Despite its merits, the costs of RB using the PacBio Sequel system are still much higher than those for MB using the MiSeq platform. Therefore, the main objective for the construction of the RB could be archiving reliable authentic reference sequences for the zooplankton taxa in the Ross Sea rather than for ecological analysis. Once the long-read reference sequences are sufficient to cover most zooplankton taxa, metabarcoding analysis using MiSeq would be more economic and efficient for ecological studies in the Ross Sea. Therefore, it would be essential to establish a good RB database containing authentic haplotypes for most zooplankton taxa inhabiting the Ross Sea. In order to maximize the authentic haplotype yields with a limited budget, we employed a homemade combination of bioinformatic pipelines for the RBs, in which DADA2 was used to obtain the abundant haplotypes, followed by the extraction of rare haplotypes by filtering out those shared with DADA2 from those generated by the traditional clustering pipeline using MOTHUR and UCHIME (Figure 2).
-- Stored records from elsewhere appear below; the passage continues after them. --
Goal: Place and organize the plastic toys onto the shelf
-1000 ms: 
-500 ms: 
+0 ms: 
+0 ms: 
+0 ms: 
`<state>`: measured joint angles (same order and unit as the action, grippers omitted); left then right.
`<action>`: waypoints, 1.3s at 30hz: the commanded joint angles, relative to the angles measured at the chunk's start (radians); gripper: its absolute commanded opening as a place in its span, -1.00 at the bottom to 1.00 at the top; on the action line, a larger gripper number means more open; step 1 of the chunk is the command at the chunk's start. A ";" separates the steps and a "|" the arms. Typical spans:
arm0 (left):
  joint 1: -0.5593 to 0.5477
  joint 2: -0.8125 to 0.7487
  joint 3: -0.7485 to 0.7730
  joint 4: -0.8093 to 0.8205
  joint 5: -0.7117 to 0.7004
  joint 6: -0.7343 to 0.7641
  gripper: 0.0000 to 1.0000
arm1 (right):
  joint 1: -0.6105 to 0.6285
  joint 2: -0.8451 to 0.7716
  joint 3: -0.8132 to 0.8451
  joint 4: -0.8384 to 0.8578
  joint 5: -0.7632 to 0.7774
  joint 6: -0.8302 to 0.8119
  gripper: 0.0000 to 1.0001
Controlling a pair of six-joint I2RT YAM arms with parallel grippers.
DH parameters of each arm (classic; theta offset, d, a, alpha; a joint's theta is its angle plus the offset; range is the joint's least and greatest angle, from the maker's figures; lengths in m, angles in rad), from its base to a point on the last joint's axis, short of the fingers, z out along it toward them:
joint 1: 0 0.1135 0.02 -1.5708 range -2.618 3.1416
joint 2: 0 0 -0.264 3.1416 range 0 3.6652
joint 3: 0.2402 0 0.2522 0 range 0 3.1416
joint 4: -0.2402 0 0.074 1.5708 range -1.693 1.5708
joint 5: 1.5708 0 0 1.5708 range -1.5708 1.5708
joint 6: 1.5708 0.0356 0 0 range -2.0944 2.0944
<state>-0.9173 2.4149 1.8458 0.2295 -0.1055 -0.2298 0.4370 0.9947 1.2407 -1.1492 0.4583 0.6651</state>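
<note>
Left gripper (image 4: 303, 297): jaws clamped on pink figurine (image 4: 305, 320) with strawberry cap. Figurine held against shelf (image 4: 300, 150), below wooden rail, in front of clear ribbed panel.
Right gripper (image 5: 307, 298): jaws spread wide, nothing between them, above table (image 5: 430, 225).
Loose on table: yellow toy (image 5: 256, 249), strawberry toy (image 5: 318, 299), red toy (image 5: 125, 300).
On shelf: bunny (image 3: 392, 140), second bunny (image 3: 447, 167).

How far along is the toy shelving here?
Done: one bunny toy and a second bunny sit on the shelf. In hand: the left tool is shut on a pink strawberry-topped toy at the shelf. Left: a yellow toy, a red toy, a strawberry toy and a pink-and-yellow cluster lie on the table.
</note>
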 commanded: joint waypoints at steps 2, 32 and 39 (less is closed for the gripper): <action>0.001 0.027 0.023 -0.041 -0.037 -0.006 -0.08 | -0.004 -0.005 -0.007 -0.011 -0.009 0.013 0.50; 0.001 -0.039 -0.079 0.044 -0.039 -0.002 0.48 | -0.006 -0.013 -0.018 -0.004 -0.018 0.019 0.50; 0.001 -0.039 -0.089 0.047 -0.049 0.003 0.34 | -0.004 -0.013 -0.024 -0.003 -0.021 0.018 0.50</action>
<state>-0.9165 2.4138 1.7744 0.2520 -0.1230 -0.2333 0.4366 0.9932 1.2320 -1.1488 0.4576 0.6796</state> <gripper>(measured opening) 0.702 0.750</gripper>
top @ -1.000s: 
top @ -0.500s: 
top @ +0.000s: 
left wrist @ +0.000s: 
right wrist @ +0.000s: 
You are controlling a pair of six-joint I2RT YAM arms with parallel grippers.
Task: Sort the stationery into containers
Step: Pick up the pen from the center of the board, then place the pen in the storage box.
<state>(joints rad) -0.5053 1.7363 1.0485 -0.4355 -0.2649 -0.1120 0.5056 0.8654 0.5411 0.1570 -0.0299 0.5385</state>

DADA2 is known to be effective in extracting authentic haplotypes, reducing artifacts, such as chimeras, and errors during PCR and sequencing (the main cause of inflated haplotype richness) [28]. However, DADA2 may not be effective at extracting haplotypes with low abundance, which were successfully extracted among those generated by OTU clustering after excluding the OTUs shared with the abundant haplotypes by DADA2 (>95%) (Figure 2). All nine of the low-abundance haplotypes extracted by this bioinformatic pipeline turned out to be unique haplotypes, which were also identified by MB, supporting the reliability of the pipeline we constructed (Tables S1 and S2). Currently, no single bioinformatics pipeline has been endorsed as an authentic method to present species diversity [50], and the currently designed blended methods of two bioinformatic pipelines turned out to be an efficient way to obtain authentic haplotypes from the relatively expensive RB using the PacBio Sequel system. Once authentic reference haplotype sequences are well constructed, researchers could use MBs for zooplankton surveys using metabarcoding, with relatively low cost and high accuracy.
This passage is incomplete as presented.